Dans une époque marquée par le vacillement des repères, la justice reste, pour beaucoup, le dernier refuge des idéaux. L’Europe, à travers plusieurs pays, continue d’en porter la promesse : celle d’un droit sans frontières, au nom d’une humanité commune. Mais cette promesse est-elle toujours tenue ?
L’Allemagne, avant-garde judiciaire
Au cœur de cette Europe judiciaire, l’Allemagne s’est affirmée comme pionnière. Depuis plusieurs années, ses tribunaux condamnent des criminels de guerre syriens et irakiens ayant trouvé refuge sur son territoire. En 2021, un ancien agent du régime syrien a été reconnu coupable de crimes contre l’humanité — une première mondiale.
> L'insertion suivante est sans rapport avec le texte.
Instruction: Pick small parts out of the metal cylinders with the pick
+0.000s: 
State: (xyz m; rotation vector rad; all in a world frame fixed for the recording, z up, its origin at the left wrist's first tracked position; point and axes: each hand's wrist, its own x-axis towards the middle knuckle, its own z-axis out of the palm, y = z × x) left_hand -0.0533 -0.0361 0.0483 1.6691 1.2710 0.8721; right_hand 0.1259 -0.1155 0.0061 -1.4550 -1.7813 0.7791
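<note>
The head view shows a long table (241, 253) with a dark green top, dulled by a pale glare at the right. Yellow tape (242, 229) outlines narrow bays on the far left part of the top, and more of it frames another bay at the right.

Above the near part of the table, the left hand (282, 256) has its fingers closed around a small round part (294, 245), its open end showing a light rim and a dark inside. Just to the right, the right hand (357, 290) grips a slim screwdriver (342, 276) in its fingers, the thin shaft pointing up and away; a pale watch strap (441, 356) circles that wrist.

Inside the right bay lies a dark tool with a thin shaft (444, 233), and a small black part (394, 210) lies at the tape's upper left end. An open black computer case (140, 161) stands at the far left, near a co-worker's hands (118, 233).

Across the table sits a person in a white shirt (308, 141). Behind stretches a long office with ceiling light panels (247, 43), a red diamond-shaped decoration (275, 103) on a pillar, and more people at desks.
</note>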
Le pays agit au nom du principe de compétence universelle, qui permet de poursuivre les auteurs de crimes les plus graves, indépendamment du lieu où ils ont été commis.
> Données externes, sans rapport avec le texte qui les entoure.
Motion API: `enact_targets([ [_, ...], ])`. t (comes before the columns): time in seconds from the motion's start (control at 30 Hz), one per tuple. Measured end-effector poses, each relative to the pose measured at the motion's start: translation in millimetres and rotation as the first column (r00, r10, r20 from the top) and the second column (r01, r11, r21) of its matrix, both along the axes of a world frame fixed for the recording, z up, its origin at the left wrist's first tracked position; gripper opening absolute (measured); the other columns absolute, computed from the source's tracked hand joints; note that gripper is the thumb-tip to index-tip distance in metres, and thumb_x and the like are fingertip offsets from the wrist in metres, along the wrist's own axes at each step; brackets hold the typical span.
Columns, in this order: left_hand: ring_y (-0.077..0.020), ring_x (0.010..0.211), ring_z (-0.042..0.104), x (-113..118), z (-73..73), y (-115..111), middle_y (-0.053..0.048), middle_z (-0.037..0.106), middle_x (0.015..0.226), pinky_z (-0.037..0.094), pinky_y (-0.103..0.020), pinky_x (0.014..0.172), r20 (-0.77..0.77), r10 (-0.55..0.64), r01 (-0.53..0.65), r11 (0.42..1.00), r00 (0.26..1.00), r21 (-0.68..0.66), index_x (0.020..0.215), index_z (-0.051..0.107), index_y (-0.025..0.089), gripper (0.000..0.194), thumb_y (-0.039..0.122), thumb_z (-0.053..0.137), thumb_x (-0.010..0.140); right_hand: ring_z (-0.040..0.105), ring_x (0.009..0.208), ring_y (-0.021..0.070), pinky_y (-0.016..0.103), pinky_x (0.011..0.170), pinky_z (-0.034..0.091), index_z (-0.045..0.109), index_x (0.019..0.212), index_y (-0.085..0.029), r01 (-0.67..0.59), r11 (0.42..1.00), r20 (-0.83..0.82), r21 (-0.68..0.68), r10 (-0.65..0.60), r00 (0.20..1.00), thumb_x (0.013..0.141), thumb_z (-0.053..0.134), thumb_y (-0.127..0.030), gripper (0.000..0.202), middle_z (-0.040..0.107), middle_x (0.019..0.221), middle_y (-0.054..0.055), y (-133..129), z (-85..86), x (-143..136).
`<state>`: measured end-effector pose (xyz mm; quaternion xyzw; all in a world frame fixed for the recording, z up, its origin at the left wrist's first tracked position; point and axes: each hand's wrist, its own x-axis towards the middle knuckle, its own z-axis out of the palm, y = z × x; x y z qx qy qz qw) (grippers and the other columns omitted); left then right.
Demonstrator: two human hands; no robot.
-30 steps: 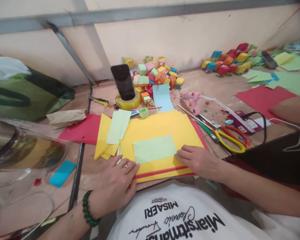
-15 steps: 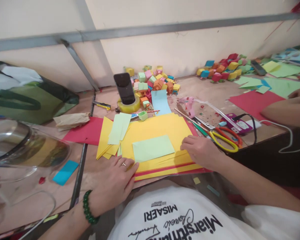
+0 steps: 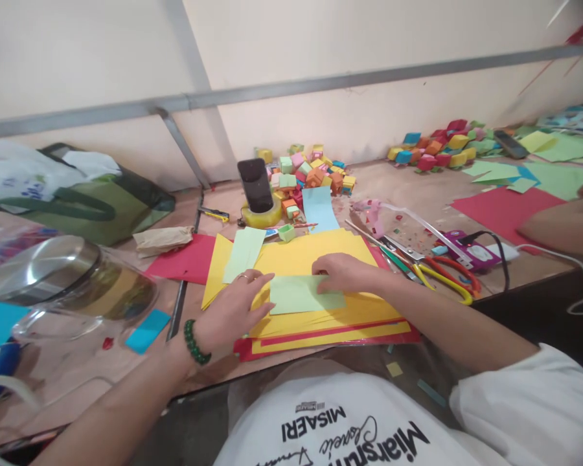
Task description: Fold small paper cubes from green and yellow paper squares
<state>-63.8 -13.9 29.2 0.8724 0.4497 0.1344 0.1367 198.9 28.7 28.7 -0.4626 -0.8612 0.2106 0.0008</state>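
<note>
Brown tabletop (image 3: 369, 181), far edge at the wall, near edge at the person's lap. Green bag (image 3: 138, 204): left part of far edge. Yellow paper stack (image 3: 286, 255): middle of near edge, red paper showing under it. 2 heaps of folded paper cubes along far edge, 1 at middle (image 3: 315, 175), 1 further right (image 3: 432, 152). Glass jug (image 3: 119, 288) with steel lid: left side, nearer than bag. Another person's arm (image 3: 554, 226) by the red sheet (image 3: 502, 210), right side.

Left hand (image 3: 233, 304): wide, thumb and fingers apart at the left end of the pale green paper rectangle. Right hand (image 3: 347, 273): narrow, fingers bent over its right end; cannot tell if pinching.

Scissors (image 3: 414, 254): right of stack, toward near edge. Pale green paper rectangle (image 3: 294, 294): flat on the stack, between both hands. Black phone (image 3: 256, 184): propped in yellow tape roll (image 3: 262, 215), beyond stack, left of middle heap. Pink glue gun (image 3: 373, 217): beyond scissors. Small green paper box (image 3: 286, 233): just beyond stack.
</note>
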Motion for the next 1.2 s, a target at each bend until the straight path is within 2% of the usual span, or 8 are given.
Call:
enact_targets([
  [0.1,-0.0246,0.099,0.061,5.5,0.2,20.6,-0.012,0.061,0.112,0.05,-0.04,0.087,0.103,-0.012,0.022,0.995,0.995,-0.095,0.134,0.048,0.017,0.057,0.041,0.06,0.084,0.058,0.074,0.0158,0.025,0.059,0.033,0.067,0.076,-0.018,-0.069,0.979,-0.079,0.194,0.086,0.993,0.083,0.062,-0.024,0.01,0.066,0.076,0.003,-2.7,-1.4,-0.5],
  [0.2,-0.0193,0.086,0.064,13.1,4.4,27.3,-0.004,0.068,0.096,0.051,-0.033,0.082,0.205,-0.074,0.093,0.992,0.976,-0.084,0.129,0.053,0.022,0.053,0.036,0.066,0.08,0.054,0.073,0.0158,0.026,0.064,0.034,0.065,0.074,-0.017,-0.096,0.849,-0.095,0.52,0.169,0.981,0.091,0.053,-0.02,0.02,0.064,0.072,0.004,-9.4,1.2,3.9],
  [0.33,-0.0158,0.069,0.062,19.7,2.4,13.9,0.001,0.067,0.072,0.048,-0.03,0.074,0.214,-0.09,0.042,0.975,0.973,0.219,0.119,0.059,0.023,0.035,0.02,0.055,0.085,0.05,0.073,0.0163,0.028,0.069,0.036,0.06,0.074,-0.017,-0.091,0.629,-0.044,0.772,0.196,0.98,0.091,0.044,-0.007,0.025,0.064,0.075,0.005,-24.2,11.3,9.3],
  [0.47,-0.019,0.068,0.061,26.0,-5.0,-4.3,-0.003,0.066,0.07,0.047,-0.034,0.071,0.015,-0.206,0.176,0.871,0.978,0.459,0.136,0.045,0.014,0.051,0.012,0.05,0.086,0.049,0.069,0.0155,0.028,0.064,0.037,0.056,0.068,-0.018,-0.061,0.58,-0.063,0.812,0.193,0.979,0.09,0.047,-0.008,0.026,0.065,0.072,0.003,-38.3,7.2,4.3],
  [0.7,-0.0283,0.113,0.059,21.9,-3.3,4.1,-0.009,0.068,0.116,0.032,-0.048,0.105,-0.063,-0.37,0.374,0.897,0.927,0.235,0.132,0.048,0.02,0.059,0.027,0.062,0.075,0.064,0.083,0.0136,0.026,0.071,0.053,0.056,0.089,-0.018,0.02,0.758,-0.422,0.652,0.34,0.84,0.094,0.043,-0.011,0.016,0.072,0.094,0.008,-47.3,-22.7,18.6],
  [0.8,-0.0237,0.108,0.062,16.8,-10.9,9.9,-0.002,0.072,0.105,0.025,-0.048,0.11,-0.067,-0.406,0.407,0.87,0.912,0.278,0.113,0.061,0.024,0.038,0.015,0.058,0.076,0.066,0.095,0.015,0.028,0.076,0.057,0.055,0.095,-0.019,0.023,0.822,-0.488,0.569,0.315,0.814,0.094,0.042,-0.01,0.016,0.071,0.102,0.011,-52.0,-28.0,31.9],
  [1.03,-0.017,0.072,0.061,30.5,-7.5,-5.3,-0.002,0.065,0.07,0.044,-0.04,0.097,-0.363,-0.36,0.506,0.697,0.86,0.508,0.089,0.063,0.014,0.021,0.002,0.045,0.087,0.059,0.113,0.0239,0.046,0.09,0.053,0.06,0.113,-0.016,-0.017,0.784,-0.294,0.621,0.252,0.922,0.087,0.047,-0.006,0.031,0.069,0.112,0.012,-77.6,-32.3,37.7],
  [1.2,-0.0174,0.068,0.062,31.7,-1.2,-3.5,-0.005,0.068,0.073,0.053,-0.032,0.074,-0.067,-0.468,0.467,0.841,0.881,0.271,0.095,0.064,0.017,0.025,0.007,0.043,0.085,0.063,0.103,0.0233,0.043,0.085,0.056,0.068,0.095,-0.016,0.017,0.877,-0.374,0.48,0.187,0.908,0.086,0.049,-0.009,0.022,0.072,0.104,0.012,-84.8,-34.1,42.5],
])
La France, mémoire et reconnaissance
La France, elle aussi, a vu ses tribunaux s’emparer de cette mission morale. Des Rwandais impliqués dans le génocide de 1994 ont été jugés après avoir été identifiés sur le sol français. Des survivants, des voisins, des anonymes, ont permis que la mémoire se transforme en procédure. Plus tôt, dans les années 1980, les procès des criminels nazis comme Klaus Barbie rappelaient que l’oubli n’était pas une option.
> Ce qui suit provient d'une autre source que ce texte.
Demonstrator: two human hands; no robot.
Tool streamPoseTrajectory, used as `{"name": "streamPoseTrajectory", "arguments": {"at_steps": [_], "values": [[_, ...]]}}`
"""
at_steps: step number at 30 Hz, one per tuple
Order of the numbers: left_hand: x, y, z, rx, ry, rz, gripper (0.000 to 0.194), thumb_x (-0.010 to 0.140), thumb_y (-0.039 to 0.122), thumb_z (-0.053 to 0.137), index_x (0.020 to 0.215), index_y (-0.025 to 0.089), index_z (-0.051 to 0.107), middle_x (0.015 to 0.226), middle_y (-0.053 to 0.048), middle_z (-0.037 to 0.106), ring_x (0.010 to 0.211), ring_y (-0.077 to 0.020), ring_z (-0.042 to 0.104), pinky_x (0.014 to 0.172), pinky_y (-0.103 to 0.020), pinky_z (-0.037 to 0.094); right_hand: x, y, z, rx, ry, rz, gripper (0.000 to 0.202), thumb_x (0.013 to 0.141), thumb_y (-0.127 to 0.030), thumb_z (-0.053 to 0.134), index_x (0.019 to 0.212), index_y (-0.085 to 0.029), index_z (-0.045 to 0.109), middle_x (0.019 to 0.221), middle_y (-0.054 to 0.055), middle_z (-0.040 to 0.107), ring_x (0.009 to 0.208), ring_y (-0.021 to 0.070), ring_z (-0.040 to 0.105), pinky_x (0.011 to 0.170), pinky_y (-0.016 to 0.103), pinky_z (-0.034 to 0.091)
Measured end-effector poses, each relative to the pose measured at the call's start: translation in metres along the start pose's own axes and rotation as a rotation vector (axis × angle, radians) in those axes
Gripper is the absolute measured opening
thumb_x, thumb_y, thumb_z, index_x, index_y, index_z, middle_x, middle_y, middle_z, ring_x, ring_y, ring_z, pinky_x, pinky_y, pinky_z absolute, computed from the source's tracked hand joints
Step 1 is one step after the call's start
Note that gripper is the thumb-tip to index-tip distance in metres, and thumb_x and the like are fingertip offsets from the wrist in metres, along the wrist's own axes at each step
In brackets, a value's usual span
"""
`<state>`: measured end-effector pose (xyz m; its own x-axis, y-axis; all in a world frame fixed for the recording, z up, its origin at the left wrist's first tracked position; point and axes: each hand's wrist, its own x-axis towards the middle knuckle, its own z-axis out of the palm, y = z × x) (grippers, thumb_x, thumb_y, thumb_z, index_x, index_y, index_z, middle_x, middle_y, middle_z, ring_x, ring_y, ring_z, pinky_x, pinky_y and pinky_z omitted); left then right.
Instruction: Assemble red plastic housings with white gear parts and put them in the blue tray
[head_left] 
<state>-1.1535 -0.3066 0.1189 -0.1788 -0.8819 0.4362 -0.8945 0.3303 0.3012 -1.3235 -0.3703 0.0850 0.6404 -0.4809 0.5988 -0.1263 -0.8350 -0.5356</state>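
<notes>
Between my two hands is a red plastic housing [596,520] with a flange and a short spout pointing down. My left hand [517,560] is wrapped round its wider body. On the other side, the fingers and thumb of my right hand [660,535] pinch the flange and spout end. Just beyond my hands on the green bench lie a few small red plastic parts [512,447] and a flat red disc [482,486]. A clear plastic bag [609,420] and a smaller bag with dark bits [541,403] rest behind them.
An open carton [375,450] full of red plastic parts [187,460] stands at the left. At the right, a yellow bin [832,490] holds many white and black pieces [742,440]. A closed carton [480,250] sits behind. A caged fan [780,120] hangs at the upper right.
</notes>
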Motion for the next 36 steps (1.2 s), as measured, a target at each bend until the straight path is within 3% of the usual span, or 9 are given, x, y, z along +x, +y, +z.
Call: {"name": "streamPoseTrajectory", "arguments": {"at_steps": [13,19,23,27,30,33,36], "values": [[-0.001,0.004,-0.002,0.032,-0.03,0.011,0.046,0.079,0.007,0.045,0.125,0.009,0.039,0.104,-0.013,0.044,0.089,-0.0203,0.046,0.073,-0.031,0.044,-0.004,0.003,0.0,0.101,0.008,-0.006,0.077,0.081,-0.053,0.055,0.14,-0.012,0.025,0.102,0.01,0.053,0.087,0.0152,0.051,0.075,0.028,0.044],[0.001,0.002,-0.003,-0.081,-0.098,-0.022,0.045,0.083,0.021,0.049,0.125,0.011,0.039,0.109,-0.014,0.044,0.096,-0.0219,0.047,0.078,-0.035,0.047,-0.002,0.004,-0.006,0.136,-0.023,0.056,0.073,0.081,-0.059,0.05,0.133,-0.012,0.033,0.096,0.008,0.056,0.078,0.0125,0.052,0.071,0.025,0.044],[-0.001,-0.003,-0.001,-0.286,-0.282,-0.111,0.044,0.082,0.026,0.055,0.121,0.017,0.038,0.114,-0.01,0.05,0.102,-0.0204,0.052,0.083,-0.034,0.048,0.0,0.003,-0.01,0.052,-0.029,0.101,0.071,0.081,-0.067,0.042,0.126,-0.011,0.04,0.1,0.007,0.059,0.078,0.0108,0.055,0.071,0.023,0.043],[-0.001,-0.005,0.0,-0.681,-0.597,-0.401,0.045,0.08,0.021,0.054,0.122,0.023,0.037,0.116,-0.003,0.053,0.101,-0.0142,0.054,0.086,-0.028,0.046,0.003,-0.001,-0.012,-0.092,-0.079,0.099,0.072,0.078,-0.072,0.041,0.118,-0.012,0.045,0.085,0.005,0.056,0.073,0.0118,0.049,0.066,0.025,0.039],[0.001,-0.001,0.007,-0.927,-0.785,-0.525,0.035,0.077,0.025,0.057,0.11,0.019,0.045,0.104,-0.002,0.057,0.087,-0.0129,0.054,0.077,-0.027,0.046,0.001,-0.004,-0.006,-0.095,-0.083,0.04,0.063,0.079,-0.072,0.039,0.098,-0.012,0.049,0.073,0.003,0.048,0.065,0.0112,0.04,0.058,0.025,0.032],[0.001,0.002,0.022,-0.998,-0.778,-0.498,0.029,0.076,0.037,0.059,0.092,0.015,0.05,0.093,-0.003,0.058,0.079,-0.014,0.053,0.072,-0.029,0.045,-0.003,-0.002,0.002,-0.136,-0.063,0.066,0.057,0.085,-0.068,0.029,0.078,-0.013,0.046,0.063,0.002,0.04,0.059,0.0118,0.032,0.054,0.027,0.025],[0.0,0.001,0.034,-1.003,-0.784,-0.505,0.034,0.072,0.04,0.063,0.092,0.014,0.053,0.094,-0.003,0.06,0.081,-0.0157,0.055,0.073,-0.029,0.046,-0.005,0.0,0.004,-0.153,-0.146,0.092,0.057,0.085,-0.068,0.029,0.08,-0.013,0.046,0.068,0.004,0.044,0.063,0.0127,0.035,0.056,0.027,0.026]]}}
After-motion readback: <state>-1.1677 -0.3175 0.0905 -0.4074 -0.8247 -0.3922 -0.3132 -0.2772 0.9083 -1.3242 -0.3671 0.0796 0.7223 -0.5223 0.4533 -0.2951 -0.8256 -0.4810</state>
Et pourtant, le silence de La Haye…
Face à ces exemples, une question s’impose avec une insistance douloureuse : pourquoi certains échappent-ils à cette mécanique judiciaire ? Pourquoi, en 2025, Bachar el-Assad, président syrien accusé de massacres, de bombardements chimiques et de disparitions massives, vit-il toujours, protégé, sur le territoire russe ? Pourquoi la Cour pénale internationale (CPI), dont le siège est à La Haye, peine-t-elle à faire entendre sa voix ?
En théorie, la CPI peut juger les crimes de guerre, les crimes contre l’humanité et les génocides. Mais en pratique, sa main est souvent liée : par les limites de ses compétences, par l’absence de coopération de certains États (comme la Syrie ou la Russie), par les jeux géopolitiques qui neutralisent toute volonté.
Une justice à géométrie variable ?
Ce constat dérange. Il dit que la justice internationale reste incomplète, partielle, parfois impuissante. Que son efficacité dépend souvent du hasard d’un exil mal préparé, d’une reconnaissance fortuite, ou de la volonté politique d’un État hôte. Il dit que certains dictateurs, s’ils sont bien entourés, peuvent continuer à dîner en paix pendant que les victimes pansent des plaies invisibles.
Et pourtant, il ne s’agit pas de désespérer. Chaque procès intenté à un bourreau est une brèche dans l’impunité. Chaque témoin entendu est une victoire contre l’effacement. Mais tant que certains protégés d’un monde multipolaire peuvent se soustraire au droit, le combat pour une justice universelle reste inachevé.
Alors oui, le principe fonctionne. Parfois. Lentement. Mais pas pour tout le monde. Et c’est bien cela qui doit nous révolter.